ADVANTAGE OF THE INVENTION According to this invention, the adhesiveness with respect to a board | substrate can be provided, and the inorganic fine particle dispersion | distribution paste composition which can perform a degreasing process even in low temperature and low oxygen concentration atmosphere can be provided.

Claims (4)

An inorganic fine particle-dispersed paste composition comprising a (meth) acrylic resin having a hydrolyzable silyl group, an organic solvent having a boiling point of 150 to 300 ° C., and inorganic fine particles.
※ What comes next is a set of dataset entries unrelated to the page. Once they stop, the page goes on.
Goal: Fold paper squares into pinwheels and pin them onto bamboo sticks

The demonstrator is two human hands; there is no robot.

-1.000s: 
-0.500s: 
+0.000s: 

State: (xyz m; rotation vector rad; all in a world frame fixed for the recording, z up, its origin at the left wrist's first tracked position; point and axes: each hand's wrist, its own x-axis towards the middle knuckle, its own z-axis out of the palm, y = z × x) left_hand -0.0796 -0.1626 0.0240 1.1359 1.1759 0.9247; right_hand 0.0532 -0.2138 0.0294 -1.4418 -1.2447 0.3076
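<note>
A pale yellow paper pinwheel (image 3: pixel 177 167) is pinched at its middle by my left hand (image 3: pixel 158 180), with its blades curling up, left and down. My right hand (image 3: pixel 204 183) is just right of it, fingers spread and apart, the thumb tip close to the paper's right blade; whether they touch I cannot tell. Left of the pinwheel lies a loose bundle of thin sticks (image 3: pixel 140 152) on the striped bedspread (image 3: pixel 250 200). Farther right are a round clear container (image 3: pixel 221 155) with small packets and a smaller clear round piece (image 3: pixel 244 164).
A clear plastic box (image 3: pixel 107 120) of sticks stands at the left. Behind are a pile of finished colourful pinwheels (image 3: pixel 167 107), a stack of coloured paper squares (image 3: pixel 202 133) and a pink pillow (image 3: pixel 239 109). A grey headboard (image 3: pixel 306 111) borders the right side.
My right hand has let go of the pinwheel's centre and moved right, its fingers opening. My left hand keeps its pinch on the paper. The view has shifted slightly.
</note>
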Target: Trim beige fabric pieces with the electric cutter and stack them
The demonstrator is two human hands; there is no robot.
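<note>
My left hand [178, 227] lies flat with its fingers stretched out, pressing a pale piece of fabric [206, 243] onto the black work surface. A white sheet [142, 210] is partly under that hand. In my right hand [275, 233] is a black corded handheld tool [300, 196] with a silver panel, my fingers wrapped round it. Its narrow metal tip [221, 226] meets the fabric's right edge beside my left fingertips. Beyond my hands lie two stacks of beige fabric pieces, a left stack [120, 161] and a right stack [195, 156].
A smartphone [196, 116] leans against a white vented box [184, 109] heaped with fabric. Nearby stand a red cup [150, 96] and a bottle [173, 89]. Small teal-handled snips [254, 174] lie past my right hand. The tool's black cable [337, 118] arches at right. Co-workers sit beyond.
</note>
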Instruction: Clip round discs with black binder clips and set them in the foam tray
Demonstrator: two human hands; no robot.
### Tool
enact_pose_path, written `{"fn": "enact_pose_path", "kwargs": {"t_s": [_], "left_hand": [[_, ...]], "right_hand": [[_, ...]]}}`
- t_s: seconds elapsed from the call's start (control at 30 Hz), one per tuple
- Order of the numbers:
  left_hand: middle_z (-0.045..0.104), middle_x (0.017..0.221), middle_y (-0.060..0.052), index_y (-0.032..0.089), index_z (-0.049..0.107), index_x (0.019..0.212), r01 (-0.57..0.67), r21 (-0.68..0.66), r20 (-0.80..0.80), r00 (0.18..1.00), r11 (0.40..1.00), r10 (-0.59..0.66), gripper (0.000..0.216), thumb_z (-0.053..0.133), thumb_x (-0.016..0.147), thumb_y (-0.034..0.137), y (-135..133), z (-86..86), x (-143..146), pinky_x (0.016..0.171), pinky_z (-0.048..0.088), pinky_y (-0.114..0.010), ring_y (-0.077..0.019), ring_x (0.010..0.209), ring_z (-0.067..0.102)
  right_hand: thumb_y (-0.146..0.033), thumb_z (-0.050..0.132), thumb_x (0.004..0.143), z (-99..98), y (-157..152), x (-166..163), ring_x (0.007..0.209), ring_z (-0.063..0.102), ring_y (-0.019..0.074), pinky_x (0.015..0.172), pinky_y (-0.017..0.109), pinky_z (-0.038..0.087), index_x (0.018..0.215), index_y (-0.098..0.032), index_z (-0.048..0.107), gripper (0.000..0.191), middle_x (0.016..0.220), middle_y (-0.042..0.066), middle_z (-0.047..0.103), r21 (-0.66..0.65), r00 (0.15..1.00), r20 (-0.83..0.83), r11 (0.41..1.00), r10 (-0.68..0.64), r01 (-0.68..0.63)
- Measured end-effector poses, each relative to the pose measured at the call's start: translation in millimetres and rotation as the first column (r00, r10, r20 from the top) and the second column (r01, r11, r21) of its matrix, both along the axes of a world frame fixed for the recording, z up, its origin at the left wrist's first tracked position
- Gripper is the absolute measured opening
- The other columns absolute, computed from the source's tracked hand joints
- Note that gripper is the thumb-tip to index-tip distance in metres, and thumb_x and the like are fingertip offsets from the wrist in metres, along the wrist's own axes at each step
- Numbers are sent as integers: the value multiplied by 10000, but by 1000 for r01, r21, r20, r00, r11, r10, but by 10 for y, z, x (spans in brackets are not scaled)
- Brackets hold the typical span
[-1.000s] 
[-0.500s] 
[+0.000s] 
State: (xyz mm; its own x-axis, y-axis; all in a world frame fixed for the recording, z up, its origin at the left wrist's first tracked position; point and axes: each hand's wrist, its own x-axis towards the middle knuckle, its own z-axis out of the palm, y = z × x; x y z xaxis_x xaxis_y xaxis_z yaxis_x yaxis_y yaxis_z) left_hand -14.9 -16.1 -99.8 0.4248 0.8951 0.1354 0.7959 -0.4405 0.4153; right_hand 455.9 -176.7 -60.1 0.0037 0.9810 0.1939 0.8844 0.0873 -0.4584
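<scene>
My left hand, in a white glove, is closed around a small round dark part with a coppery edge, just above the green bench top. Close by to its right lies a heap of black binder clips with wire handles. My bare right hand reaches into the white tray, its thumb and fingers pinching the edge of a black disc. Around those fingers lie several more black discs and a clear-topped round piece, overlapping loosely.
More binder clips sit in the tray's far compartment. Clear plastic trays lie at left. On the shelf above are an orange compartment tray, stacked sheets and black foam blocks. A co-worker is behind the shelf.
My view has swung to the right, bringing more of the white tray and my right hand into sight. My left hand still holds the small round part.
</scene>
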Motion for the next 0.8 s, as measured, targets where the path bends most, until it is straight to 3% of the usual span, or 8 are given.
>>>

The inorganic fine particle-dispersed paste composition according to claim 1, further comprising a crosslinking accelerator. The inorganic fine particle-dispersed paste composition according to claim 1 or 2, further comprising a crosslinking rate adjusting agent. The inorganic fine particle-dispersed paste composition according to claim 1, 2 or 3, further comprising aminosilane as an adhesion promoter.